Author's Note: This tale is as topical today as it was then - a story about big fish in a faraway place that could easily produce a 2000-pound fish one day.


Sunday's fishing (March 30th):

The day unfolds with no hint of what is to come. Jason has a day off so it's just me and Olaf and the same three anglers as yesterday. We head for GOD'S WILL at 9:00 to fuel up, and the guys catch some black jacks from under the boat as we do so. We head offshore at 9:30 and have barely finished putting the spread out at 9:50 when the left long goes down and a 25-pound wahoo comes into the boat with a St. Thomas Prowler in its mouth. Jay is the angler and has achieved one of his Ascension goals. He is very happy, and so am I……….I love wahoo !! The weather is very pleasant with a little 3 foot chop. Lots of flying fish. We head steadily SW to the plateau.

11:35 and we are outside the drop-off, working several acres of breezing skipjack. It's the most bait I've seen so far and so we all get fairly excited. Jody has gone home as it's Trevor Cockle's turn to be back on the bridge of GOD'S FAVOUR, and he comes past, catches a live-bait or two and slowly slips behind as we accompany the skippies as they head westwards at a fair pace. Mathias is inside, heading eastwards towards his sea-mount.

We turn around and head eastwards too at 12:15. It's a long tack, but we know where we want to go, and fate has hold of the bow too, as we are to find out……..Trevor becomes a speck on the horizon as we catch up with Mathias, our straight line making up for his sensible small tacks. On his travels he raises a marlin but it does not stay attached.

Trevor becomes unreachable on the VHF, and as the day passes he goes 1 for 2, the caught animal another fish of 500 or so. When we reach the seamount there is nothing to suggest we should remain, no birds or bait, and so I decide to wander inwards so we can work the eastern edge of the SW plateau, which is the up-current side.

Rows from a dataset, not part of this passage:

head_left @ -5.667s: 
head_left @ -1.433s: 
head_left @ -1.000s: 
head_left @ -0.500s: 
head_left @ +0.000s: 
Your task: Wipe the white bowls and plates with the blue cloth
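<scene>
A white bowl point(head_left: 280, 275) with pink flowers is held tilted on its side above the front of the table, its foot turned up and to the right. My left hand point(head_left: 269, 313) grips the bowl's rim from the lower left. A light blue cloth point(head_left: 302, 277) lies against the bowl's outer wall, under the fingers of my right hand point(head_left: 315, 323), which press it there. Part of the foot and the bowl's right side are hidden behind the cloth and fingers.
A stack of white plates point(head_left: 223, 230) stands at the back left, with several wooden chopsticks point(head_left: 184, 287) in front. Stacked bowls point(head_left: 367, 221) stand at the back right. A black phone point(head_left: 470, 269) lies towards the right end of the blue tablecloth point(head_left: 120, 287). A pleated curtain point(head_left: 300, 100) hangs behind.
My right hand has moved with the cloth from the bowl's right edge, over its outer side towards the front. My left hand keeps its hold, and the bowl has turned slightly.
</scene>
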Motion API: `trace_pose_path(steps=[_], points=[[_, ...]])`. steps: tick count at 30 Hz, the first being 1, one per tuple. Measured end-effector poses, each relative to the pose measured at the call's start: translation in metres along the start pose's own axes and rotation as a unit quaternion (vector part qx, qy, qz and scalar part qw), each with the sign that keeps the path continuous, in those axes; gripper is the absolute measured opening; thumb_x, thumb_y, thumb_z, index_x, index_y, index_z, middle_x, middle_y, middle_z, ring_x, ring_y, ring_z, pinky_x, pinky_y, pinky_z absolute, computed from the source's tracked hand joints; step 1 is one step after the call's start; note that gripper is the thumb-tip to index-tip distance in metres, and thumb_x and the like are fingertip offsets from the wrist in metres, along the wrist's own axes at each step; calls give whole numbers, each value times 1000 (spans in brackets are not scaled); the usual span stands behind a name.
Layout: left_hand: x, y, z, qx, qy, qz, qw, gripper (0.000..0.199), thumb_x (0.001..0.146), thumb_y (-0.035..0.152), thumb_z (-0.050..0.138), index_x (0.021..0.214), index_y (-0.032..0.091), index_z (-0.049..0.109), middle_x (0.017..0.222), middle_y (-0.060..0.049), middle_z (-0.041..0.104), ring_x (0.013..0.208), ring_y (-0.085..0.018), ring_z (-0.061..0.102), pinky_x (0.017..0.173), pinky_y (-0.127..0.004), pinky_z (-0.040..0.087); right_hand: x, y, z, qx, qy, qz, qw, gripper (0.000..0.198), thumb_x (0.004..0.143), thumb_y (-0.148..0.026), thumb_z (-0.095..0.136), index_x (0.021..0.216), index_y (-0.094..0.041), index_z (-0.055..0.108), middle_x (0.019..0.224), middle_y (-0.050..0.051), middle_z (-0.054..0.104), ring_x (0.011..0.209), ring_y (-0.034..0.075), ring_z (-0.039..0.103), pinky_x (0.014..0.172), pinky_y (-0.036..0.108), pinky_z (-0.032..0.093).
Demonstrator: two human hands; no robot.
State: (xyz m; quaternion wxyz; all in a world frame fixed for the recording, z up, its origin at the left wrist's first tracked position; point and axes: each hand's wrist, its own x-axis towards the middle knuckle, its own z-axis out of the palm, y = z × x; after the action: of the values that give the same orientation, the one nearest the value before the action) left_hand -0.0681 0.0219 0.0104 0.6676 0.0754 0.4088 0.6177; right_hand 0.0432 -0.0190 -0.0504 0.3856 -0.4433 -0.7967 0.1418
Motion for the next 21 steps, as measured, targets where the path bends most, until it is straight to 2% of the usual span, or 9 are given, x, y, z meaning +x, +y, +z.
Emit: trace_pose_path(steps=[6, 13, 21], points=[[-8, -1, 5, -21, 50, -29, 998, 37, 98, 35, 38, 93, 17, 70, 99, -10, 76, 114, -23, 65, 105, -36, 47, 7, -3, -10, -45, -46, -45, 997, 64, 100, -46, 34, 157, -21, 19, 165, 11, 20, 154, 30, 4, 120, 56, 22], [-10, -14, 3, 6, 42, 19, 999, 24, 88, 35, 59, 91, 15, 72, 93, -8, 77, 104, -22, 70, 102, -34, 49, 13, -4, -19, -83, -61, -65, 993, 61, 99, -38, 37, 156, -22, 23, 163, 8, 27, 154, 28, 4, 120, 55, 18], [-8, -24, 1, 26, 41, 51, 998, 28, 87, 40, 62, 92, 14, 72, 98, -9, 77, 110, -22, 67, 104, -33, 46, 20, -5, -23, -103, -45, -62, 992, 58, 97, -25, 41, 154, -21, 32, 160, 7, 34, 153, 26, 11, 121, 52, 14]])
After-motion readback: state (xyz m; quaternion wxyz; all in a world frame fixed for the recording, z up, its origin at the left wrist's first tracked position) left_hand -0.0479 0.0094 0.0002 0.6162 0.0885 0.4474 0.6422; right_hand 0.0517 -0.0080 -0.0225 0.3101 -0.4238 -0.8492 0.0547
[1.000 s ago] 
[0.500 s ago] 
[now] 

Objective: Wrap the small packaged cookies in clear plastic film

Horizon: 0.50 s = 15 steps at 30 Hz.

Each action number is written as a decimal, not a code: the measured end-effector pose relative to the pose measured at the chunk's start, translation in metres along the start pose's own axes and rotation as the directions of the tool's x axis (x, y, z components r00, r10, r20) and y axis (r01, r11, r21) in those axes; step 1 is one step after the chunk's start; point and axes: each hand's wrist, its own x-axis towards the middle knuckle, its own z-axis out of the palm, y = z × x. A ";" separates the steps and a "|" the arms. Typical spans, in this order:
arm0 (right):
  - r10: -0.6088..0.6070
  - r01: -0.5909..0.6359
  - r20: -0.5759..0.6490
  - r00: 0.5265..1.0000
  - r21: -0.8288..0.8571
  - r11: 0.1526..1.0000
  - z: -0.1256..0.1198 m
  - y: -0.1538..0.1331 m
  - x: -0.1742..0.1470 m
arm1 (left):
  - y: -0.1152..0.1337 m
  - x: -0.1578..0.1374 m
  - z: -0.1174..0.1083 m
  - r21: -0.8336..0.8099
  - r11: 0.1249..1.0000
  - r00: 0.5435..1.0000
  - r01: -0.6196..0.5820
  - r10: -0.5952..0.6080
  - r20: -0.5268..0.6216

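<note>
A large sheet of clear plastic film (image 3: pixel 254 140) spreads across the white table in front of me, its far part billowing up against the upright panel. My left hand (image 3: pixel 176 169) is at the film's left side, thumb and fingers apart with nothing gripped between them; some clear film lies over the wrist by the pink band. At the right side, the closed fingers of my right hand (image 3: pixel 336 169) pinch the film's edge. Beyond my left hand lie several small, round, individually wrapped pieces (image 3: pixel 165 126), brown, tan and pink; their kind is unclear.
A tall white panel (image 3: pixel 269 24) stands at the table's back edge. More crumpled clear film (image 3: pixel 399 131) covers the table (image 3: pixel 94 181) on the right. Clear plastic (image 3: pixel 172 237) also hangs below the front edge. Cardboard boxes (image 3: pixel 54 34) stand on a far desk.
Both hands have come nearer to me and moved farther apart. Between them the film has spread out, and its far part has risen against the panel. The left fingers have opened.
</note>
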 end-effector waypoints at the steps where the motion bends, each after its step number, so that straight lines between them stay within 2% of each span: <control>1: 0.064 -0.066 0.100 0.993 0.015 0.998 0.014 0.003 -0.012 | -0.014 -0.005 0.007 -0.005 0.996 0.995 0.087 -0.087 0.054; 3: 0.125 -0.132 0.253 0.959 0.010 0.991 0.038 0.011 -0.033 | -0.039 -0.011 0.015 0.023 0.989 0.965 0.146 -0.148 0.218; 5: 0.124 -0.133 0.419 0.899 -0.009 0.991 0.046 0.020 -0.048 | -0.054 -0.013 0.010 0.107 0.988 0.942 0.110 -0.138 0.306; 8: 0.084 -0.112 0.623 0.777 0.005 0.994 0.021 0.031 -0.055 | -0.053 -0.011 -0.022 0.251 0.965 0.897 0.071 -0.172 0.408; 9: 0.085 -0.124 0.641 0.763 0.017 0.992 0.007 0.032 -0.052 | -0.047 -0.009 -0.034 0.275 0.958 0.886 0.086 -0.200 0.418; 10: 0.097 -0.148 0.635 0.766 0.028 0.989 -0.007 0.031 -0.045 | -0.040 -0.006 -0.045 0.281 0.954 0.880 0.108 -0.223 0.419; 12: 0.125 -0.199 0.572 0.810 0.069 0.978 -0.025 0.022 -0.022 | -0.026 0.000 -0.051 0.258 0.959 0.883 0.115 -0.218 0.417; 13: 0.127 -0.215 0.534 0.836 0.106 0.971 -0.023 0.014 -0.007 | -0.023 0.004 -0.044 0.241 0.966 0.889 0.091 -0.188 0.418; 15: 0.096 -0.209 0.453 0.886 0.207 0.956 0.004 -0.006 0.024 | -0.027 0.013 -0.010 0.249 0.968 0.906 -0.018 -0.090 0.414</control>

There is little sign of life anywhere, and so I am somewhat in auto-mode when at 1:15 there is a strangled shout from Olaf in the cockpit……..he's so excited he can't quite get the words out…….and then he does, " LONG RIGHT…….LONG RIGHT, BIG FISH" and at that I turn around, expecting a 500-pound fish to be out there and instead there's a Madeiran sized marlin hanging behind the Enki. It's a real fish, one side or the other of 1000lbs, and she has a nasty bright blue tail and nasty bright blue fins. Blast…….I know we won't get the simple bite out of this one…………she's fat as a pig too………but I get excited too !!

The fish follows, and then comes into the Enki at bite-speed and just as I think we ARE going to get the easy bite, she closes over the bait, the line comes tight to the clip without opening it and then the fish is gone, leaving us all on the verge, and the Enki still burbling along happily on the long right.. The fish reappears in the wake, hanging behind everything and even as Olaf asks should he pull the lure out the clip and tease the fish she fades away, turning astern and the swimming rapidly into the distance. I turn the boat hard over and round to where the fish is headed and we work the area for several minutes. Nothing, she's gone. The encounter has been brief, and I doubt if a really great crew would have had much time to do anything else. Blast, blast, blast.

We work the area for real now, not only hoping to raise the fish again, but also to raise another fish if that is where they are. I concentrate hard, tacking religiously and working the un-lined area on the GPS until every inch of the drop is covered.

At 2:15 we pass through a pod of dolphins and so when Olaf brings me a fresh water bottle at 2:25 and then says he's seen a large shadow deep down behind the left rigger I suggest it might be a dolphin when it does not reappear. We wander along for another 30 seconds and then suddenly there is a beast of a fish, bigger than the first, on the swell behind the small sailfish bait.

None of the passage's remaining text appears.